◆ **Required action**: In the entries that follow, count each line containing "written" and state the total, nothing more.

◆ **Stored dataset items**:
__________________________________________________
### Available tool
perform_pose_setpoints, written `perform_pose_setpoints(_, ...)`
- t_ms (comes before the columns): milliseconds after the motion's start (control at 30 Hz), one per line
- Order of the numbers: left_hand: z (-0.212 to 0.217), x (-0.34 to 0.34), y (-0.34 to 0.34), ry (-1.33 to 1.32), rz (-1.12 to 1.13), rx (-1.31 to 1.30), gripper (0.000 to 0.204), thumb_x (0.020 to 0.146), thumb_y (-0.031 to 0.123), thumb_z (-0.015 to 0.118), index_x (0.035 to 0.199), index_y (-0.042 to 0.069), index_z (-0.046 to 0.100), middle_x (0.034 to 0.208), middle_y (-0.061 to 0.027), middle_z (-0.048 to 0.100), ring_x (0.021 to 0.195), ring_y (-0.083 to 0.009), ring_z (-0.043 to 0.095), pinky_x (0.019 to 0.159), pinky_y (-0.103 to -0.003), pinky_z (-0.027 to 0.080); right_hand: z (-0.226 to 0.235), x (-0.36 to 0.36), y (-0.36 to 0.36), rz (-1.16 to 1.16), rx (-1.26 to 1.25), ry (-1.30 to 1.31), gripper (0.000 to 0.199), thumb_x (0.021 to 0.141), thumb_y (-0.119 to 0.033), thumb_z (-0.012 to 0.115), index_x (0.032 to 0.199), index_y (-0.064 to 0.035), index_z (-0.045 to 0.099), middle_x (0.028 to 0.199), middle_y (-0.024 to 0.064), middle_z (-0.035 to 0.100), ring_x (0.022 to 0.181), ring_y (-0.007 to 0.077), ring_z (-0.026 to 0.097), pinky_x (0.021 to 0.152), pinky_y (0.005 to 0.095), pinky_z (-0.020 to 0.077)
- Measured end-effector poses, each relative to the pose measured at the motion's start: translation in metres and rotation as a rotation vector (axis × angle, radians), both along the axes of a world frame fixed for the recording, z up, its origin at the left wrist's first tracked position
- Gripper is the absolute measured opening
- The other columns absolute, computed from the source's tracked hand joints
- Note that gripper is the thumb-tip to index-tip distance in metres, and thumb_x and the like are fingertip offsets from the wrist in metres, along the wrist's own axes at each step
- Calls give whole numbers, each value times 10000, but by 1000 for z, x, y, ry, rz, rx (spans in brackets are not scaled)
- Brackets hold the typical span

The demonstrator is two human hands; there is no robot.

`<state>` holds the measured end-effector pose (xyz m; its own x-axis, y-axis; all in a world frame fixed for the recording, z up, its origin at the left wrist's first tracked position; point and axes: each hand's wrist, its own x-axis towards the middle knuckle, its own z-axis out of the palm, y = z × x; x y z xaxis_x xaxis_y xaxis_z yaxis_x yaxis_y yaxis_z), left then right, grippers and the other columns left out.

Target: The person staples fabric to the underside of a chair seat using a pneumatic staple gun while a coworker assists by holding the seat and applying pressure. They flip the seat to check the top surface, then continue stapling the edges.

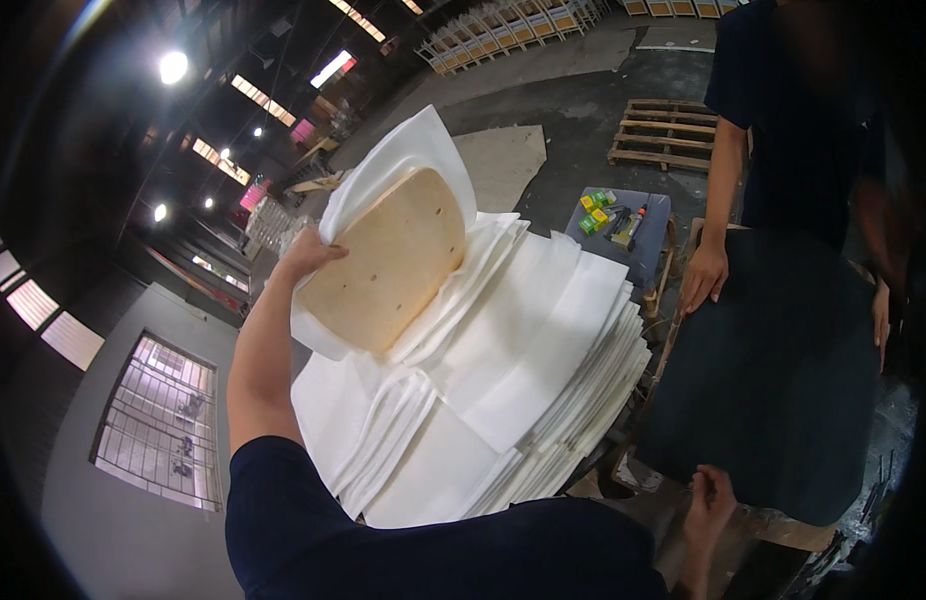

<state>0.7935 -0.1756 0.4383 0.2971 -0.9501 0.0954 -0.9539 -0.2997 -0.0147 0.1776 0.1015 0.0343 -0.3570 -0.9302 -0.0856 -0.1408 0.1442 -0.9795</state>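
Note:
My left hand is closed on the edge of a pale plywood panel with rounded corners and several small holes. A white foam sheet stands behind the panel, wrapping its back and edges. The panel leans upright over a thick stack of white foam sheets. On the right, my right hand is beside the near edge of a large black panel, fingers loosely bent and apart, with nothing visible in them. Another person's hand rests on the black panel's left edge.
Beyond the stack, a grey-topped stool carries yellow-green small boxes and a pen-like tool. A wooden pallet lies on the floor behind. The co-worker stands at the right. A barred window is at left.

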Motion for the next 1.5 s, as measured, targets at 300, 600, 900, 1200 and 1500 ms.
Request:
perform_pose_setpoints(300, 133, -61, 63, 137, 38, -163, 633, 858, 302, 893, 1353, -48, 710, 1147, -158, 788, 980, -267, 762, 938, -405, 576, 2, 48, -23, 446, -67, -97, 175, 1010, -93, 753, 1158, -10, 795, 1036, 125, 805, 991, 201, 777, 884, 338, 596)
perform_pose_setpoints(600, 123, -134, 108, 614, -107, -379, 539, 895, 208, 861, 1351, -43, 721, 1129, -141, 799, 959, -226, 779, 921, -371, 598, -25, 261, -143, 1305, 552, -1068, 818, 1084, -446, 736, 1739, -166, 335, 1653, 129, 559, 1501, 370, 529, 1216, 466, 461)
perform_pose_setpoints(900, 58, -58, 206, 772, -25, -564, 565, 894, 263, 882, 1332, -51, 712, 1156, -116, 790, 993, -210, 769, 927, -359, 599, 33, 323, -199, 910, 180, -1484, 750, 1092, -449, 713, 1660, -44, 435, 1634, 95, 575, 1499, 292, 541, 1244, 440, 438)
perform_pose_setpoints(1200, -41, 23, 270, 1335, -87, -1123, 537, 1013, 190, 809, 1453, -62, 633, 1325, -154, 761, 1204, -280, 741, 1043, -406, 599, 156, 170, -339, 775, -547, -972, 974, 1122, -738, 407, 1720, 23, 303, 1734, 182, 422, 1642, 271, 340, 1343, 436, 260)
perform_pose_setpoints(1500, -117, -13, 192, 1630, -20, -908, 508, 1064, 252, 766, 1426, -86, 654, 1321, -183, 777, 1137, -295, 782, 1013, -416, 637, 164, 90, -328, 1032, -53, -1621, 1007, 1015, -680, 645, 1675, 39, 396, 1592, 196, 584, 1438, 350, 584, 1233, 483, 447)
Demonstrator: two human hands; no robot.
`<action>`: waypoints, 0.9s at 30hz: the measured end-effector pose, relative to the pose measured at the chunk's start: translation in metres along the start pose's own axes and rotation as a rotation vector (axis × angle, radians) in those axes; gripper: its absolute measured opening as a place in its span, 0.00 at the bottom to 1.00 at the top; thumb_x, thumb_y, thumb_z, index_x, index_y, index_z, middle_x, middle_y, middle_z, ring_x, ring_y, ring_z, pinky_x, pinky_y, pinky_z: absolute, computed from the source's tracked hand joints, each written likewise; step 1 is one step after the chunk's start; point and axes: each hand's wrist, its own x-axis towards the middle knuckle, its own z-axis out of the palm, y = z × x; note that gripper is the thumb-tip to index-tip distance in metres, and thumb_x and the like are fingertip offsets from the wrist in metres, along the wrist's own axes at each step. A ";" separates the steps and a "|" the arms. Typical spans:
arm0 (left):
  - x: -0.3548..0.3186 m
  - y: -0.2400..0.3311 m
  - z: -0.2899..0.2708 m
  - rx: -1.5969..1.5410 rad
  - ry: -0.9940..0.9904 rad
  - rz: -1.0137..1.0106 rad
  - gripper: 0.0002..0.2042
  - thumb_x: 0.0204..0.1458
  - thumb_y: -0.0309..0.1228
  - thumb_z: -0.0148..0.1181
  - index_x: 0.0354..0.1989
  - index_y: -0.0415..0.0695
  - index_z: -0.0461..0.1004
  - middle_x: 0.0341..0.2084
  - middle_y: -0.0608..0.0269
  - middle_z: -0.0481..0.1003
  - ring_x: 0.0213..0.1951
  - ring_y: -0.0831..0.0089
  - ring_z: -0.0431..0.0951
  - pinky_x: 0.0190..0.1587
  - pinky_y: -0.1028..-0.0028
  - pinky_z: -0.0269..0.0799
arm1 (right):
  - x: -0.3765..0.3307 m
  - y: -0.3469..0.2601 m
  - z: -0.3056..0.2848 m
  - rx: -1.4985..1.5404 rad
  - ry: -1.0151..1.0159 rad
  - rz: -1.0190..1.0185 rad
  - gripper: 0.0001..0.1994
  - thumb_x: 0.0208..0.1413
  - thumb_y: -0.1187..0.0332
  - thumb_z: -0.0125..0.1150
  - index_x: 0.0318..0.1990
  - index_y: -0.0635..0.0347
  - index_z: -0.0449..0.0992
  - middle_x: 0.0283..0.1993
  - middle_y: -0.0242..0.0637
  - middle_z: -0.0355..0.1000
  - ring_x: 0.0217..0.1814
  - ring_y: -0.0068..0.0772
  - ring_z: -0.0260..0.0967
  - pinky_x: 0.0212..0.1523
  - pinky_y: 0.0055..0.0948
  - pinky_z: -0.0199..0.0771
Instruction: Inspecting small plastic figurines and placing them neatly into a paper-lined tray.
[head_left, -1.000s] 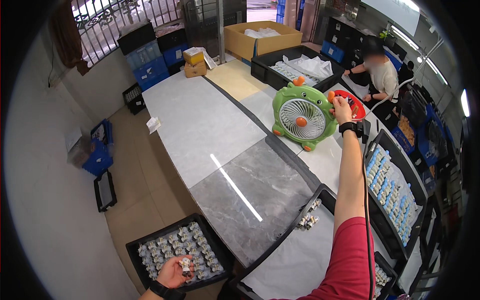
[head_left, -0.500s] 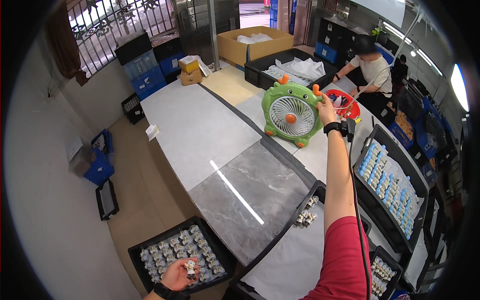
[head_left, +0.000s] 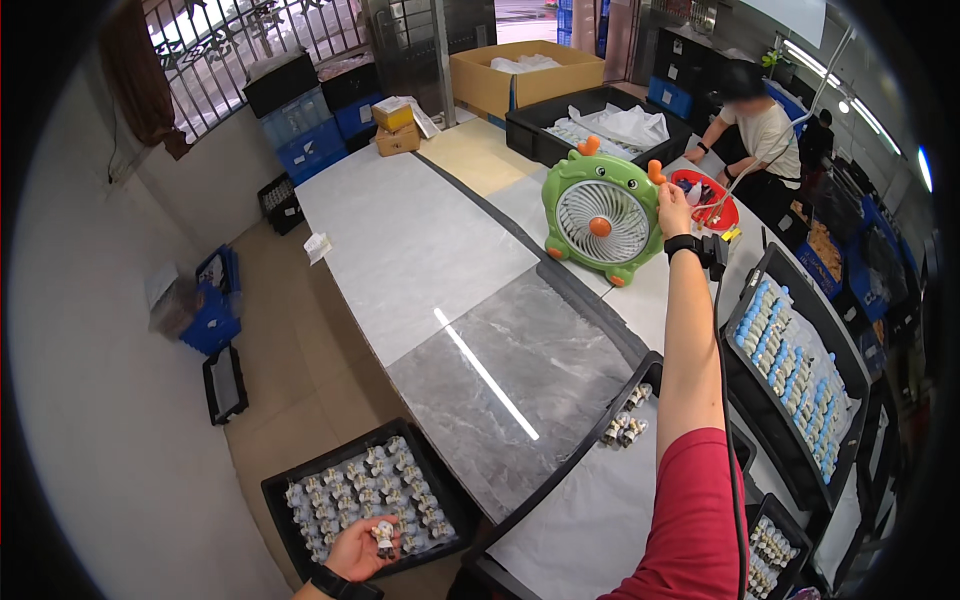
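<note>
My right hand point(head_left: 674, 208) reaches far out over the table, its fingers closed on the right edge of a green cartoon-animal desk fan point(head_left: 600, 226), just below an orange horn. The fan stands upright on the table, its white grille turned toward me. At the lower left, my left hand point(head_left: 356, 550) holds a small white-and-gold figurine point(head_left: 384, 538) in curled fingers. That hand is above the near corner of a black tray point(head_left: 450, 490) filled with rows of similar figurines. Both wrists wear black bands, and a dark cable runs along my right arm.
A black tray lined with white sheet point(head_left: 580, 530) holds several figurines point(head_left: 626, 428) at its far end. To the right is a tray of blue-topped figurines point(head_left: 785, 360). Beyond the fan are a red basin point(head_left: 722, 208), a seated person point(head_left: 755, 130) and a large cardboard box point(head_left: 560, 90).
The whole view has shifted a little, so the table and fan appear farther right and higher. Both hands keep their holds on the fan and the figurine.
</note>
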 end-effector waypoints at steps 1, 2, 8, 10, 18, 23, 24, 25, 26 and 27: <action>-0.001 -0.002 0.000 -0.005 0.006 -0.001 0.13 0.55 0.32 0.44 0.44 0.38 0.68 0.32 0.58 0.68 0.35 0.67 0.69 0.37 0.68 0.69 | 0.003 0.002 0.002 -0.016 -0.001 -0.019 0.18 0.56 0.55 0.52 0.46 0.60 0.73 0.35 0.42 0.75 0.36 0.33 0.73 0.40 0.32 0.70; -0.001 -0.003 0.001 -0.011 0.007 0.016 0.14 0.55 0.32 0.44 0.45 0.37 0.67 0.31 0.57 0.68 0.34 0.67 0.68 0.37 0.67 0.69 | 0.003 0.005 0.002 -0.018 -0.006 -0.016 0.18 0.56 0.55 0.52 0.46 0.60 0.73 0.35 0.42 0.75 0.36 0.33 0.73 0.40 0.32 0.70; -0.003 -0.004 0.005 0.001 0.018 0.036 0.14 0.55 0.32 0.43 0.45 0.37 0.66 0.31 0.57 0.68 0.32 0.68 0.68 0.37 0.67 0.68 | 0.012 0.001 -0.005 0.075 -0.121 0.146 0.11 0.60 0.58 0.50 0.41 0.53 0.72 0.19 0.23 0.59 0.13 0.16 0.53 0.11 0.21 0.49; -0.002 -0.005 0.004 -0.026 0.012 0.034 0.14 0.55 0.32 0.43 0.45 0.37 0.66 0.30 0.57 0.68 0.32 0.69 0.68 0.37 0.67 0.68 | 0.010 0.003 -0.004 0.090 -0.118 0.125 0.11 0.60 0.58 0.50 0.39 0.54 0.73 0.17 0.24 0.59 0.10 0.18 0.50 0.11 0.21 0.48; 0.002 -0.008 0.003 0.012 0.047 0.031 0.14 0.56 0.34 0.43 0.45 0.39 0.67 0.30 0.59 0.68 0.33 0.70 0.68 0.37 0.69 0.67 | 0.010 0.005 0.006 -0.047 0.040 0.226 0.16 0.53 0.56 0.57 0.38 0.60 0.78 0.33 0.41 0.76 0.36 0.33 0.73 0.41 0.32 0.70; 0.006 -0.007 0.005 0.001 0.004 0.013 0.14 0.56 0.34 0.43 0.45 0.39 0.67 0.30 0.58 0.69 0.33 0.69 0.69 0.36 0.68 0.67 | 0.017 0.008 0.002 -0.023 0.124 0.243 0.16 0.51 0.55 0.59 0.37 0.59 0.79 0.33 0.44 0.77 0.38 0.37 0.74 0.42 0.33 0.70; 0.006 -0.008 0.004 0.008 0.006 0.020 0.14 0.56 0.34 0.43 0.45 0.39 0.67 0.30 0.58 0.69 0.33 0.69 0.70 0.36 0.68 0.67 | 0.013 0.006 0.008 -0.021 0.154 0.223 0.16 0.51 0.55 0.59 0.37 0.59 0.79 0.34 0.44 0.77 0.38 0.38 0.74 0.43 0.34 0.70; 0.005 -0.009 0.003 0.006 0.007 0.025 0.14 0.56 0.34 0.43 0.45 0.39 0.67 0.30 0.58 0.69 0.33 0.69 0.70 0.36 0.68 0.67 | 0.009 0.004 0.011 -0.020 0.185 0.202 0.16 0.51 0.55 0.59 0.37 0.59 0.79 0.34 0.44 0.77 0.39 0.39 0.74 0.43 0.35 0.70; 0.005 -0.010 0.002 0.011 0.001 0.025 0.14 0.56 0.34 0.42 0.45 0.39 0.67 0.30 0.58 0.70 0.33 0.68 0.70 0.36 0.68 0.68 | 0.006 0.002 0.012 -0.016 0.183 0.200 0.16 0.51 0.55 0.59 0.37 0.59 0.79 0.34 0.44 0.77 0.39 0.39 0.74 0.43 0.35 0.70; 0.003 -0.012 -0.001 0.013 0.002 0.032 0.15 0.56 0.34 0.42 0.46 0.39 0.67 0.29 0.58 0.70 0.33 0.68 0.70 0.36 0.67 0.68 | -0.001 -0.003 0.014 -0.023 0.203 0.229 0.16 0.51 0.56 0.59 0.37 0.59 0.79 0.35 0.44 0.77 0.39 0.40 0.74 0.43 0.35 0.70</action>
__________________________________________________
◆ **Expected answer**: 2